## Instructions for the task
Using the material below, copy every line where "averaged" appears.

## Task material
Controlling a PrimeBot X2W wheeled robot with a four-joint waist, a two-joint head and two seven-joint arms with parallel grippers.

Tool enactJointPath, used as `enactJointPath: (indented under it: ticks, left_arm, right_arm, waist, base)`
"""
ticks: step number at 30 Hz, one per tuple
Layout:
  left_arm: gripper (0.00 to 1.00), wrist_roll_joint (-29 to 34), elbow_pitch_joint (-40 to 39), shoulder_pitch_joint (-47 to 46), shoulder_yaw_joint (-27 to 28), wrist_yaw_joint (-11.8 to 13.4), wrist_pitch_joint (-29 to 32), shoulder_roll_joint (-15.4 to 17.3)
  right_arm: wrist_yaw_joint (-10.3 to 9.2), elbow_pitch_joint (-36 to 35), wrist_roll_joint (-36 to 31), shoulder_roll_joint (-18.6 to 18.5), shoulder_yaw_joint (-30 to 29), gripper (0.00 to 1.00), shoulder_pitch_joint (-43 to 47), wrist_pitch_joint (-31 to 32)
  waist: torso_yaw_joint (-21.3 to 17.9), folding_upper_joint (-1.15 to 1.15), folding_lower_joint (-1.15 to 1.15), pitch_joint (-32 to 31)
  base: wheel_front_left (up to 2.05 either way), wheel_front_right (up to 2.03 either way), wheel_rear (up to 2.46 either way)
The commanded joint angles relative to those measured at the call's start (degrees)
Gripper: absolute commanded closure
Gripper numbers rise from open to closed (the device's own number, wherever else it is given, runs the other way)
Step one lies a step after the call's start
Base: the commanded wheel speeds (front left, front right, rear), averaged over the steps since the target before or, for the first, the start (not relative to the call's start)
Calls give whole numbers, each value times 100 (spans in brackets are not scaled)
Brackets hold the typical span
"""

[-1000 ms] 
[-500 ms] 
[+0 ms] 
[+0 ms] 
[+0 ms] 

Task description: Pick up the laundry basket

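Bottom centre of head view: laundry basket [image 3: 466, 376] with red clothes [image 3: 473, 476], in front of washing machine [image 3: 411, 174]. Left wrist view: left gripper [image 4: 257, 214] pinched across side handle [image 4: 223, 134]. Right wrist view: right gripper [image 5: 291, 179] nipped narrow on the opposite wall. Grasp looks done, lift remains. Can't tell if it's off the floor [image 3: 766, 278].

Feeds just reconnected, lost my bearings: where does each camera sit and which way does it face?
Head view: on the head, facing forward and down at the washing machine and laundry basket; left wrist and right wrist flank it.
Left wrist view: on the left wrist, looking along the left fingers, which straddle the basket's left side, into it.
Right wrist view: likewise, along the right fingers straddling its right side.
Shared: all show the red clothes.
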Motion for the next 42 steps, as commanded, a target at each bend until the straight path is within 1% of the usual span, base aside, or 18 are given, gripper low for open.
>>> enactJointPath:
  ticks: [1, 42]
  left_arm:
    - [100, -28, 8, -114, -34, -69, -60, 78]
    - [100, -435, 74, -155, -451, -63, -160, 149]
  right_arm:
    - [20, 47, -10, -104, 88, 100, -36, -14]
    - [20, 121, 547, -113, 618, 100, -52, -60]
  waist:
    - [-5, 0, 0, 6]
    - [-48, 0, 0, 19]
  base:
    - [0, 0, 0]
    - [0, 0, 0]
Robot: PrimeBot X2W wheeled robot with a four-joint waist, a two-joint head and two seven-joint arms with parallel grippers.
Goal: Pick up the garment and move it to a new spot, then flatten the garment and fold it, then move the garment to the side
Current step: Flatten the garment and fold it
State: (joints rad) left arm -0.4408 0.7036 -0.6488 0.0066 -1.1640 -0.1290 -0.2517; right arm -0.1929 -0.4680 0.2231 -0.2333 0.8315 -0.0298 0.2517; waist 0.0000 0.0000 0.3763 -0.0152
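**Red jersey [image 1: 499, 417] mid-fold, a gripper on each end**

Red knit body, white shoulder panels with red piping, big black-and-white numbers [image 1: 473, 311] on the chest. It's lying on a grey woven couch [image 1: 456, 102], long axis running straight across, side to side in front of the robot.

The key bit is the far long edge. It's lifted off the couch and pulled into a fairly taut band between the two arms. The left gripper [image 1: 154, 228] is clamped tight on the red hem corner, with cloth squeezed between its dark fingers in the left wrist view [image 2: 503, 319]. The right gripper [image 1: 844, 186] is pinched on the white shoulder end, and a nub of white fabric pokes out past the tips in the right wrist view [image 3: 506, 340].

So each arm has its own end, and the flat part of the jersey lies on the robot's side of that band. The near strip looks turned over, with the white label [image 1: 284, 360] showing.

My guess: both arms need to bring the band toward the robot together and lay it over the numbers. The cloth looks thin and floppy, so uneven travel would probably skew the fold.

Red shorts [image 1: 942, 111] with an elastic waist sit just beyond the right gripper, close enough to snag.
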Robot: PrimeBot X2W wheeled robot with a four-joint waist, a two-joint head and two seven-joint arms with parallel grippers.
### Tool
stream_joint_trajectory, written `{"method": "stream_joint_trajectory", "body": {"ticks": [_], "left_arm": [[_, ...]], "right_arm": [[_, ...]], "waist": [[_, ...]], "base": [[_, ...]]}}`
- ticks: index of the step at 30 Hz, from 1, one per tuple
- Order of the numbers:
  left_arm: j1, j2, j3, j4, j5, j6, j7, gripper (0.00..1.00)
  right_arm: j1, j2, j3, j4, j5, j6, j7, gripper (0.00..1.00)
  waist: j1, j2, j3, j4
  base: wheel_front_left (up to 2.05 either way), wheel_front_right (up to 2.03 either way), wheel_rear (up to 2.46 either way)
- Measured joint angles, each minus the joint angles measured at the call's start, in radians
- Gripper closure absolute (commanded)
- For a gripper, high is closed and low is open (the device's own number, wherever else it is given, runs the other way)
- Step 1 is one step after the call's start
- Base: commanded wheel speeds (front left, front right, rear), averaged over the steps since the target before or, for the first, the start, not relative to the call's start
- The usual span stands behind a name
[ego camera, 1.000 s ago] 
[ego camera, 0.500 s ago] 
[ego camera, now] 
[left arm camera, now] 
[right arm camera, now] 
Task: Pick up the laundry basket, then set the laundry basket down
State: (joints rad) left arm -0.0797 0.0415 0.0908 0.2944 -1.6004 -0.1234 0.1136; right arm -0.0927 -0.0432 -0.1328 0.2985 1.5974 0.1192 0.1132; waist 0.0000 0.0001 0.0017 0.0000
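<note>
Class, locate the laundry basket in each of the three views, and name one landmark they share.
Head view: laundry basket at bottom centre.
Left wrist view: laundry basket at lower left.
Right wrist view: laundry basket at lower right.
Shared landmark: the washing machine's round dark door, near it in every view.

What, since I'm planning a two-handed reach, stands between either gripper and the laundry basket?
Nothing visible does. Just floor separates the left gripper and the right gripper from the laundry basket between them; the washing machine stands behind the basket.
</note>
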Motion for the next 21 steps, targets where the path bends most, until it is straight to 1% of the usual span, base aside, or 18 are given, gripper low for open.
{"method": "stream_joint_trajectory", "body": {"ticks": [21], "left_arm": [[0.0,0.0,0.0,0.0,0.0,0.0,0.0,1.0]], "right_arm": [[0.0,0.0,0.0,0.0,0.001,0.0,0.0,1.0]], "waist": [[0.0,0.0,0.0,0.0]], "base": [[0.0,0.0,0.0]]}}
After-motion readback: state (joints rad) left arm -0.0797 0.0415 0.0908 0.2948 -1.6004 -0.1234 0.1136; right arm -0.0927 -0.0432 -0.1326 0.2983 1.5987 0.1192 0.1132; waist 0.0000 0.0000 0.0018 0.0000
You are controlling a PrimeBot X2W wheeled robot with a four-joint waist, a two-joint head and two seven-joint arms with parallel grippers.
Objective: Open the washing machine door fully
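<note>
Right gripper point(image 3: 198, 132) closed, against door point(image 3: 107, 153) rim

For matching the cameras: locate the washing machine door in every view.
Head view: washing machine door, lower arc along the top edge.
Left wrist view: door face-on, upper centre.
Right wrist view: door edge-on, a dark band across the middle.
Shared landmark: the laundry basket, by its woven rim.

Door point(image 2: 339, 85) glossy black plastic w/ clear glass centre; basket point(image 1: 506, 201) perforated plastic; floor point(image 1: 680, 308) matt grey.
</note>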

## Exercise result
Base: the commanded wheel speeds (front left, front right, rear), averaged over the steps since the target before or, for the first, the start (not relative to the call's start)
- Base: commanded wheel speeds (front left, front right, rear), averaged over the steps since the target before or, for the first, the start, not relative to the call's start

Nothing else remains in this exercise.